Pull out of the data below the stretch of lines bounded by the one containing "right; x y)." and the one containing "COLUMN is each", both bounds included, unchanged.

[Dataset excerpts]
--- START ---
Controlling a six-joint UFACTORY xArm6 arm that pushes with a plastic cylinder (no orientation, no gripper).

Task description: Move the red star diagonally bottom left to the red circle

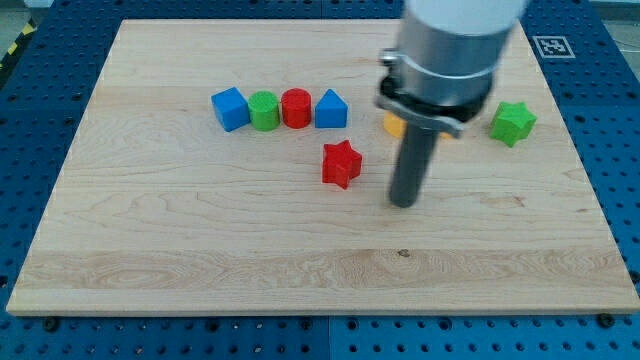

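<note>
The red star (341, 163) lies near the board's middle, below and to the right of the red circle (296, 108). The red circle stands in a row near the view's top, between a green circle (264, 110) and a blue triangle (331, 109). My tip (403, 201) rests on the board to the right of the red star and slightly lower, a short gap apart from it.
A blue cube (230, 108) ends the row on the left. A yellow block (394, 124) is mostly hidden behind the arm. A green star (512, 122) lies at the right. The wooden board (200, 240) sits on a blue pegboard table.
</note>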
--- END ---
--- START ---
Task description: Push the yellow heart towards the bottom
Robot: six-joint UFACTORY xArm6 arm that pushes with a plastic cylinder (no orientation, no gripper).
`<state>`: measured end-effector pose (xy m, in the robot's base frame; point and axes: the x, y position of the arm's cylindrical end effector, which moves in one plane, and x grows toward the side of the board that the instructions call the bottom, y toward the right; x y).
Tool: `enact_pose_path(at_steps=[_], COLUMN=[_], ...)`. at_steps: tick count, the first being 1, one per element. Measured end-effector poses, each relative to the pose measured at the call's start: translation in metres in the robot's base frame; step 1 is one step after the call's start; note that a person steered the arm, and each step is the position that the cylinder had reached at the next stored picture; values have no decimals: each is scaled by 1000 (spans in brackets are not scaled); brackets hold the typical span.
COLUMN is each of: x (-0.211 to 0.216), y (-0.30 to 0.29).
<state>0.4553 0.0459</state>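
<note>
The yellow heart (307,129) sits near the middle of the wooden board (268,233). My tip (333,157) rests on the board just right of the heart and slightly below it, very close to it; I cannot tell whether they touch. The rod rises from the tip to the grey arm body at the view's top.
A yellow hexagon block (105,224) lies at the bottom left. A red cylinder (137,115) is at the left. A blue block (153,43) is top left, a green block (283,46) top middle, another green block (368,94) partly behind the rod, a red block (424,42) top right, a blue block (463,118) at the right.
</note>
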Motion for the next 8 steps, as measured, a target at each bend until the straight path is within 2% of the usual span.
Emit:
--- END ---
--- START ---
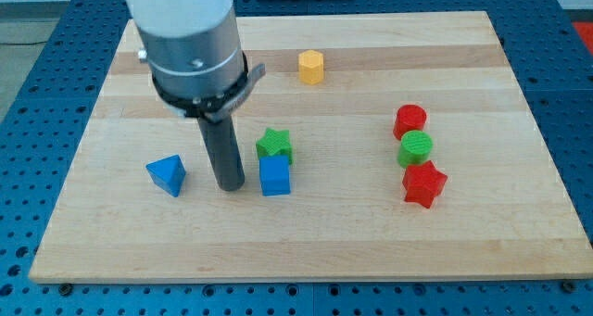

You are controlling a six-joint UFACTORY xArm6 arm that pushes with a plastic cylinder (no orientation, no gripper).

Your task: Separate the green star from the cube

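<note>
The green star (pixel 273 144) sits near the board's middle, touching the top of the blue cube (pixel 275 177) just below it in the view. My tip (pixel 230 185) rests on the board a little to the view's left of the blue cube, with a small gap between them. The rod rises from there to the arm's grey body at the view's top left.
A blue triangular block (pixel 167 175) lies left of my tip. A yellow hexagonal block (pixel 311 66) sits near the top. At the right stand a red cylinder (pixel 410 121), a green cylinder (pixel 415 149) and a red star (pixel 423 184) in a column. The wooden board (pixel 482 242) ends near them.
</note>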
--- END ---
* Response box:
`<state>`: measured end-effector pose (xy m, in the robot's base frame; point and axes: the x, y position of the arm's cylindrical end effector, which moves in one plane, and x grows toward the side of the board that the instructions call the bottom, y toward the right; x y).
Tool: `enact_pose_path(at_steps=[_], COLUMN=[_], ...)`. at_steps: tick count, the first being 1, one per element. Measured end-effector poses, each relative to the pose measured at the call's start: translation in metres in the robot's base frame; step 1 is one step after the call's start; note that a person steered the arm, and each step is the position that the cylinder had reached at the next stored picture; values have no decimals: each is scaled by 1000 (spans in brackets are not scaled); brackets hold the typical span.
COLUMN is each of: x (-0.211 to 0.216), y (-0.30 to 0.29).

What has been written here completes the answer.